Dave,this was written for me,from my old mate & soldier in arms,Dan Casey. It's about a mine incident that happened to us,in the Long Hai hills S-VIETNAM on 28 Feb 1970. Alan Norcott. 20/3/06

ONE DAY IN THE LIFE OF A CONSCRIPT 28th. FEB. 1970

A BIT ABOUT MYSELF, IN 1969 I WAS CONSCRIPTED INTO THE ARMY, AND AFTER BASIC TRAINING SENT TO AN INFANTRY BATTALION, NAMELY 8 RAR. AFTER A 6 WEEK FIRST AID COURSE I WAS SENT TO 1 PLATOON "A” COMPANY AS THE PLATOON STRETCHER BEARER.

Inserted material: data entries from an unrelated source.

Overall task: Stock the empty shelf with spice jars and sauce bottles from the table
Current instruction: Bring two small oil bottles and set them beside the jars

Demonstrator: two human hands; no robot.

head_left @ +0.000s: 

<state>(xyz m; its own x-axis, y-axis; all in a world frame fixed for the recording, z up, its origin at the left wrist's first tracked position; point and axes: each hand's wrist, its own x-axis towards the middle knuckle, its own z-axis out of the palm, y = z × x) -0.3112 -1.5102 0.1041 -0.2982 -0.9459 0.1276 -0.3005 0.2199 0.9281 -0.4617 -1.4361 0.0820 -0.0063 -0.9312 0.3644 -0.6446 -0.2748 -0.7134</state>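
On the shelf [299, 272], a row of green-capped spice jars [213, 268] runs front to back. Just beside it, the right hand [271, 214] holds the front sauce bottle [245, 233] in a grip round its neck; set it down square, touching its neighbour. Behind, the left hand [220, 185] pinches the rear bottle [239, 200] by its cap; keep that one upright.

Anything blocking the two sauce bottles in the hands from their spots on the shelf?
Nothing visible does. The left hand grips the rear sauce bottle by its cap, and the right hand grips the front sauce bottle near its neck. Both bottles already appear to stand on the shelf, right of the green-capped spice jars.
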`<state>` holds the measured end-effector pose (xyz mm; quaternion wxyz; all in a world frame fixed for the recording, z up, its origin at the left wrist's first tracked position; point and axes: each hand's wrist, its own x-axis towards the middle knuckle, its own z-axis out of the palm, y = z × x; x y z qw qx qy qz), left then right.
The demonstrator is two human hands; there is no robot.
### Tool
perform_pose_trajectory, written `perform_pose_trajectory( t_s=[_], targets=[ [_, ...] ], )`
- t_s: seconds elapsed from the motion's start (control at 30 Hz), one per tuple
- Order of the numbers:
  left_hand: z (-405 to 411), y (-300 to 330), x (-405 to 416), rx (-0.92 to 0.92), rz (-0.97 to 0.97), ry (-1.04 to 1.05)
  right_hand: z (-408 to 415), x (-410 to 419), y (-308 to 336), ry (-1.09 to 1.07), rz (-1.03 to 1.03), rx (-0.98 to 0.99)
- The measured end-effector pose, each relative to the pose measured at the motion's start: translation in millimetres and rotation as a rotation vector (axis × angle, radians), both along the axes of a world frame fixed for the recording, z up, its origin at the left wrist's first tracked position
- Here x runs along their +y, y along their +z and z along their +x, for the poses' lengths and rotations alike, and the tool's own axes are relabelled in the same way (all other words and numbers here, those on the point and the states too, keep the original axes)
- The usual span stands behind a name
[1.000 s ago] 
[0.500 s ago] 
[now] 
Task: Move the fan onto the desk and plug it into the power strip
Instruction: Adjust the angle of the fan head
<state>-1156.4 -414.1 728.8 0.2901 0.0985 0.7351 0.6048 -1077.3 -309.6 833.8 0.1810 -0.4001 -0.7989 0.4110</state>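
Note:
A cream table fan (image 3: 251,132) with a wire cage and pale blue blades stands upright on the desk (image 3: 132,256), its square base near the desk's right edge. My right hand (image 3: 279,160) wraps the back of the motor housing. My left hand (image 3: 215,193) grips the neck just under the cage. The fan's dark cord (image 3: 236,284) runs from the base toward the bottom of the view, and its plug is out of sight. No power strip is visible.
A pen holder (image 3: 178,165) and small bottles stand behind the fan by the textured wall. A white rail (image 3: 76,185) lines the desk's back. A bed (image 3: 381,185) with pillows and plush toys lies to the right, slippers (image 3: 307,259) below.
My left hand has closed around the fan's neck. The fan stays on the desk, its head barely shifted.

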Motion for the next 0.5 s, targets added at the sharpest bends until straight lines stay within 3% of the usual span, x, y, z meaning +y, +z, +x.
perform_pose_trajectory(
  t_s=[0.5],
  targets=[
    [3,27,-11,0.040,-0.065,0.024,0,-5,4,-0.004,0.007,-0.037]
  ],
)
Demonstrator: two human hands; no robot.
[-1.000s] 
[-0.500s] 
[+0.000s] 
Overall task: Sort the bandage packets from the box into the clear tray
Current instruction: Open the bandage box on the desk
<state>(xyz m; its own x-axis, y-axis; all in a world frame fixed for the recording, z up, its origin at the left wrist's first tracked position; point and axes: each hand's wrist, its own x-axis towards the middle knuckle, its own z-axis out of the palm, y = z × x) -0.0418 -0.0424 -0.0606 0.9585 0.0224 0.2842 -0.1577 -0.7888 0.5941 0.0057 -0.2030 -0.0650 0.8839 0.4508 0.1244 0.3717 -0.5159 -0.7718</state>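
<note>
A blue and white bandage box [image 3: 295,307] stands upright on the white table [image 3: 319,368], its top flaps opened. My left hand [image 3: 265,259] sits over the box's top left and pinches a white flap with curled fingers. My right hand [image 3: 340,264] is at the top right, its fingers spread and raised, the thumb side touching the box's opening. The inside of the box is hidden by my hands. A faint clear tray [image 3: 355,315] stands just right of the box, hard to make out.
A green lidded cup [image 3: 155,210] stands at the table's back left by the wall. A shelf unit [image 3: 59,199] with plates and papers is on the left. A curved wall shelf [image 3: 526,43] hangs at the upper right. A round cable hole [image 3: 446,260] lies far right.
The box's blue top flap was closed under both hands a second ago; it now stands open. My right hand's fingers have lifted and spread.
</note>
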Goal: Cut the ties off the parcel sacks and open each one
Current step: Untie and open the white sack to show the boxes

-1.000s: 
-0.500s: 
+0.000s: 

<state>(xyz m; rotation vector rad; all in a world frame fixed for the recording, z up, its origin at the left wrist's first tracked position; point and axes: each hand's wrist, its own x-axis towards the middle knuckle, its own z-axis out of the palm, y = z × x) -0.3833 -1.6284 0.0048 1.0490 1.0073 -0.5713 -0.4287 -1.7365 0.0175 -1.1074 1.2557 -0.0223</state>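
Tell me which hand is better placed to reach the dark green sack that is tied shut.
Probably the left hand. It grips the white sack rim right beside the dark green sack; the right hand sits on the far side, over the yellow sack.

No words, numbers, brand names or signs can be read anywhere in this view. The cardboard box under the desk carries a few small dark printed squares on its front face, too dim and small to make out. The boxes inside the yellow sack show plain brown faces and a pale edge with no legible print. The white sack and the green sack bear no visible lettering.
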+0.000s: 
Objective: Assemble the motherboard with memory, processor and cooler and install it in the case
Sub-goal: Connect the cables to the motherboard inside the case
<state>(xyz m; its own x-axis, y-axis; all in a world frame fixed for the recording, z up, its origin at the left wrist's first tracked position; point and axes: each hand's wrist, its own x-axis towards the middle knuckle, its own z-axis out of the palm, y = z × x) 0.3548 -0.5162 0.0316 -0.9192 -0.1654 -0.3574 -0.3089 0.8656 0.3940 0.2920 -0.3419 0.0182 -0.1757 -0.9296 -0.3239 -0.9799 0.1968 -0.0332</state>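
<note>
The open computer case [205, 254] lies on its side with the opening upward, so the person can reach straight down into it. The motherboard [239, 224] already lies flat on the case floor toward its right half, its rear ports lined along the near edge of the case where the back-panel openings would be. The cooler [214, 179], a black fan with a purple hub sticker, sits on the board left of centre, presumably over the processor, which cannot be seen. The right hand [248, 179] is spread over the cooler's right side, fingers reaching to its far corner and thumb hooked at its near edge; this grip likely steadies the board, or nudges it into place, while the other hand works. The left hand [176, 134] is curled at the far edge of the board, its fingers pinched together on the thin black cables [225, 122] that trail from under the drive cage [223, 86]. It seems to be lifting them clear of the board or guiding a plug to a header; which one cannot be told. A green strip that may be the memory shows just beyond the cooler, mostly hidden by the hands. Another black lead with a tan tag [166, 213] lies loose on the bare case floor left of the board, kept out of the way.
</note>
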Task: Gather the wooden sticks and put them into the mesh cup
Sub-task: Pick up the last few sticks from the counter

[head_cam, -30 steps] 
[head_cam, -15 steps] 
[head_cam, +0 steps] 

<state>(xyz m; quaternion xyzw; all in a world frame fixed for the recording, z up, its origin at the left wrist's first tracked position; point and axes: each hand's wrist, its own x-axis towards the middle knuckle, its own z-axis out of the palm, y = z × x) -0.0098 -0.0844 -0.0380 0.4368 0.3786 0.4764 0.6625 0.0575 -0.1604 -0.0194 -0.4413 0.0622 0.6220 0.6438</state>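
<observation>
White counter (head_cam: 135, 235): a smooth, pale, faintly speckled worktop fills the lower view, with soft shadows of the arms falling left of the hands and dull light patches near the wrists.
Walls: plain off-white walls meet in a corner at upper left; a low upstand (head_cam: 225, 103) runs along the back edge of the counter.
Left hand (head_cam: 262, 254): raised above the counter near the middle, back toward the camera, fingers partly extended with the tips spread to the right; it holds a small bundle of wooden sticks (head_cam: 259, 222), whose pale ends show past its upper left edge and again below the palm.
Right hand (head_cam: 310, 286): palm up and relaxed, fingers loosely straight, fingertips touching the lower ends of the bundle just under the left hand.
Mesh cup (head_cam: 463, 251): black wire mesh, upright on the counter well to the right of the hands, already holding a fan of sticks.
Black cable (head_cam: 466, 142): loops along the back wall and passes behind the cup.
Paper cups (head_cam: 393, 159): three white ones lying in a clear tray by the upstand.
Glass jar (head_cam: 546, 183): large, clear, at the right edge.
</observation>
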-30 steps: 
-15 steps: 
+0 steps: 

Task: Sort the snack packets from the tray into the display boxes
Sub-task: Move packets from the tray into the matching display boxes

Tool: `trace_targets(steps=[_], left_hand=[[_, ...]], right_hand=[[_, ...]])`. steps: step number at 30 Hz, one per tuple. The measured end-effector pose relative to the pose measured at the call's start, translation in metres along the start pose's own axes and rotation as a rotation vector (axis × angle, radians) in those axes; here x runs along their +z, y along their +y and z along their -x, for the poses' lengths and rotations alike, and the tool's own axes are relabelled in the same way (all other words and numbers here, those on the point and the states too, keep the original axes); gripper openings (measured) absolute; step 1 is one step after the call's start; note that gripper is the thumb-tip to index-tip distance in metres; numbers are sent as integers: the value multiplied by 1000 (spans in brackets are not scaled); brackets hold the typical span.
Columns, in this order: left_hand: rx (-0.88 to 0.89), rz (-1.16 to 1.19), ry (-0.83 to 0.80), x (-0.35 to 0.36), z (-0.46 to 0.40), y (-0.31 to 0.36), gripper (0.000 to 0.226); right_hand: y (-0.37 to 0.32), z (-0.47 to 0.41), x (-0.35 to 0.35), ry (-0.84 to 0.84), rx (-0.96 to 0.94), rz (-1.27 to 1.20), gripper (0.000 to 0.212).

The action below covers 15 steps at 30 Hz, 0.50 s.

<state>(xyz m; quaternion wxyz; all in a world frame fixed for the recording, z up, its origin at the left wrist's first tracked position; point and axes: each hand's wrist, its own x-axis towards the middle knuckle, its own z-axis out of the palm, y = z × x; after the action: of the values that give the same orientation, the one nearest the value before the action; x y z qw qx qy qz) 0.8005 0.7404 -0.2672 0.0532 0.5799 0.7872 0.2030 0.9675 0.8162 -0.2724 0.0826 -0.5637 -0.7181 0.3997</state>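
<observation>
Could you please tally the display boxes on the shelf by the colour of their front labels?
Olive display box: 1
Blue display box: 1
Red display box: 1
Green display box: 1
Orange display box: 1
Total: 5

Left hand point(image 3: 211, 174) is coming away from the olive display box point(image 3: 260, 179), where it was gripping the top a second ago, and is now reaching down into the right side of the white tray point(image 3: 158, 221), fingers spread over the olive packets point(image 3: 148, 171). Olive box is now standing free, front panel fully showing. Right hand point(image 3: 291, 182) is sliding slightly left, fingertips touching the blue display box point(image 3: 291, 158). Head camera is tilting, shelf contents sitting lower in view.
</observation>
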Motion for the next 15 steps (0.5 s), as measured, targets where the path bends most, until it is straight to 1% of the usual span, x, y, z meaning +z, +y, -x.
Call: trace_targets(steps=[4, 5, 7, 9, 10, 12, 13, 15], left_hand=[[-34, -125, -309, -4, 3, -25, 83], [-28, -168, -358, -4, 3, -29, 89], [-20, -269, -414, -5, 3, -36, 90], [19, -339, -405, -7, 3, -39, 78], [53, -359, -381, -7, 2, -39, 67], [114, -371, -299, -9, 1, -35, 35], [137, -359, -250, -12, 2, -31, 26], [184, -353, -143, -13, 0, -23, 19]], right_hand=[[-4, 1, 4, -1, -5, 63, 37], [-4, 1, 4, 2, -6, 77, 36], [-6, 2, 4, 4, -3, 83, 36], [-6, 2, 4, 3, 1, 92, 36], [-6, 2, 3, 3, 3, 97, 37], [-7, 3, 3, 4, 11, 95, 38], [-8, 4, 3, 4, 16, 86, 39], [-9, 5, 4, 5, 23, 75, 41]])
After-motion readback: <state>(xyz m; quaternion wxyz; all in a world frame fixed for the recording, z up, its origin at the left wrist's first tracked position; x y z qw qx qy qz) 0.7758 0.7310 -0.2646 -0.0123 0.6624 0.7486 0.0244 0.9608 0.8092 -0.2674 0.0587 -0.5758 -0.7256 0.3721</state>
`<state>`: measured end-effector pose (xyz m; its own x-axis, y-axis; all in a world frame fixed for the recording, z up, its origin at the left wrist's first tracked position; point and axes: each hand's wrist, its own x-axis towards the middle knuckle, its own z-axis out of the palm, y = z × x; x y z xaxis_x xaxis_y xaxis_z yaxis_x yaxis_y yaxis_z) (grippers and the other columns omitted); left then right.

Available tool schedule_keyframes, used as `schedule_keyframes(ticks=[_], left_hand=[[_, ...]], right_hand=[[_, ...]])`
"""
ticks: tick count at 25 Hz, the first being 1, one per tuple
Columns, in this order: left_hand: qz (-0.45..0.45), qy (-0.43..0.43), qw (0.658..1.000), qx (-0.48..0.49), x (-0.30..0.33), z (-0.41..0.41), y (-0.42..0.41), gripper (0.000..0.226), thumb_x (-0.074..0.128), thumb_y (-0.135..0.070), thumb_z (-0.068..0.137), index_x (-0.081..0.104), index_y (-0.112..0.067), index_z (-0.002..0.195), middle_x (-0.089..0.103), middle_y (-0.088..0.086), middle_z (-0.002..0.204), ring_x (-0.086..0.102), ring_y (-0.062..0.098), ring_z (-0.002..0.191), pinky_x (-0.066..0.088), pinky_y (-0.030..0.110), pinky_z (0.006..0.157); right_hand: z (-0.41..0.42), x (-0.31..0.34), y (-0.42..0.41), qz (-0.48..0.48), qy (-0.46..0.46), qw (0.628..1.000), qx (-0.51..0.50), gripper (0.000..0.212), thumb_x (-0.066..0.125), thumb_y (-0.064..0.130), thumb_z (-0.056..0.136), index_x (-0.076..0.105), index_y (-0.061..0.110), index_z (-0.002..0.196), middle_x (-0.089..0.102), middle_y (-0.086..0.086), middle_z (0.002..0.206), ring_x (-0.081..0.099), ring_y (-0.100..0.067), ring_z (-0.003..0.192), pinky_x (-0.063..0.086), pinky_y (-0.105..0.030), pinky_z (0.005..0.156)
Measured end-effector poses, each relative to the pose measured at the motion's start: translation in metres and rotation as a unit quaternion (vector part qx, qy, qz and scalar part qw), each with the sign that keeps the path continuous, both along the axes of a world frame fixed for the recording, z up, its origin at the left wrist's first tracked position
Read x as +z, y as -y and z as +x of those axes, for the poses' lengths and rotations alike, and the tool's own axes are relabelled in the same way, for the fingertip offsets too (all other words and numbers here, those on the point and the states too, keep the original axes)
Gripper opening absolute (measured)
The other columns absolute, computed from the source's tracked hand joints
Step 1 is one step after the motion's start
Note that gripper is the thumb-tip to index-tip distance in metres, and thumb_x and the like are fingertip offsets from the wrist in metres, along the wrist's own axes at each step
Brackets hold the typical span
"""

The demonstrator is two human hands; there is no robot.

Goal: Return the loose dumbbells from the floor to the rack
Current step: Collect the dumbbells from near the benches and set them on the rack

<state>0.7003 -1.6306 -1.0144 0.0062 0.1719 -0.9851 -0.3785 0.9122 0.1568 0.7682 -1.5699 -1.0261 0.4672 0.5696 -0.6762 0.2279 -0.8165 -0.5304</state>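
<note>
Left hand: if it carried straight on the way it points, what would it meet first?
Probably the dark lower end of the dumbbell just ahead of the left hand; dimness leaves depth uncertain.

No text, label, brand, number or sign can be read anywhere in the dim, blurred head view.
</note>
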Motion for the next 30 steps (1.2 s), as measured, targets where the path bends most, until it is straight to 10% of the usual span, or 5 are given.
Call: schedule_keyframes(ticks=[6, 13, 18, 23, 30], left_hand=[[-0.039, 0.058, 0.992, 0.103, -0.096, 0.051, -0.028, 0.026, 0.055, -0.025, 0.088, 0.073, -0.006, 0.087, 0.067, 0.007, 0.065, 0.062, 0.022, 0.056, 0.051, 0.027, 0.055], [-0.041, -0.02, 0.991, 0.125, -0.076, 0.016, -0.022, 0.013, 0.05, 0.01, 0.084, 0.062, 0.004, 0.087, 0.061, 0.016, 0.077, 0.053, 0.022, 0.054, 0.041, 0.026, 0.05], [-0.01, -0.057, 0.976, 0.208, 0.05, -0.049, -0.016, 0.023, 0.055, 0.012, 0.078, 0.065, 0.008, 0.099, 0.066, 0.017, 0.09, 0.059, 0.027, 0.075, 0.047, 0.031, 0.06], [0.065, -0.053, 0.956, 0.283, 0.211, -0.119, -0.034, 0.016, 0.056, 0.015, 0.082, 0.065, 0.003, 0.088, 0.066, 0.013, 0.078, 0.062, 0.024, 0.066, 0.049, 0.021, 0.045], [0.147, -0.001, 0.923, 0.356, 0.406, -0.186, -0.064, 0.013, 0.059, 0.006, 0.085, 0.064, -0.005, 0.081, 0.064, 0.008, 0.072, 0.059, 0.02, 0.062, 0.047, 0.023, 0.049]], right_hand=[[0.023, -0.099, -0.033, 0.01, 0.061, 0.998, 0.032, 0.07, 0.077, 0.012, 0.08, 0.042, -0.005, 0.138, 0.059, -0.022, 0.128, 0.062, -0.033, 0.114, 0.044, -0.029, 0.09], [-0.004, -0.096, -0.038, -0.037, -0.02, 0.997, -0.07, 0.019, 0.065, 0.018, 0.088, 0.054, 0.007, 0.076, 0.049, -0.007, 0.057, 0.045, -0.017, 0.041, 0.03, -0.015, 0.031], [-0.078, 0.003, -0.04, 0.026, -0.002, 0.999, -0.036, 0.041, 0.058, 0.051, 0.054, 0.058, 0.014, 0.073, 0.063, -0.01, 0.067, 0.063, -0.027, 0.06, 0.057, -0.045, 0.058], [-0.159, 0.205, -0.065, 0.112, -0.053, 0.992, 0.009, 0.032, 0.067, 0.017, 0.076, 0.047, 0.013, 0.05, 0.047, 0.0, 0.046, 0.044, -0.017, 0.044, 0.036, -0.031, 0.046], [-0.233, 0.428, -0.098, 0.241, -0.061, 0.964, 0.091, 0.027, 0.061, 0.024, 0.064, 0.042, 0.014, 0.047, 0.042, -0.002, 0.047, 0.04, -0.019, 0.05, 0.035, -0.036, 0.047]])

NOW MY DAY IN THE LONG HAI’S

WE WERE FOLLOWING IN THE TRACKS OF TWO CENTURION TANKS. I WAS SECOND IN LINE BEHIND THE TANK TO MY FRONT. AFTER 30 min. OR SO THERE WERE TWO MUFFLED EXPLOSIONS FROM UNDER THE TANK " ANTI PERSONAL MINES", BUT THE TANK WAS UNDAMAGED. NEXT THING THE TANK STOPPED AND THE COMMANDERS HEAD CAME OUT OF THE TORRENT. THAT'S IT HE SHOUTED, WERE OUT OF HERE, CAN’T AFFORD TO LOOSE A TANK! WHAT ABOUT ME I SAID, YOU'RE EXPENDABLE CAME HIS REPLY.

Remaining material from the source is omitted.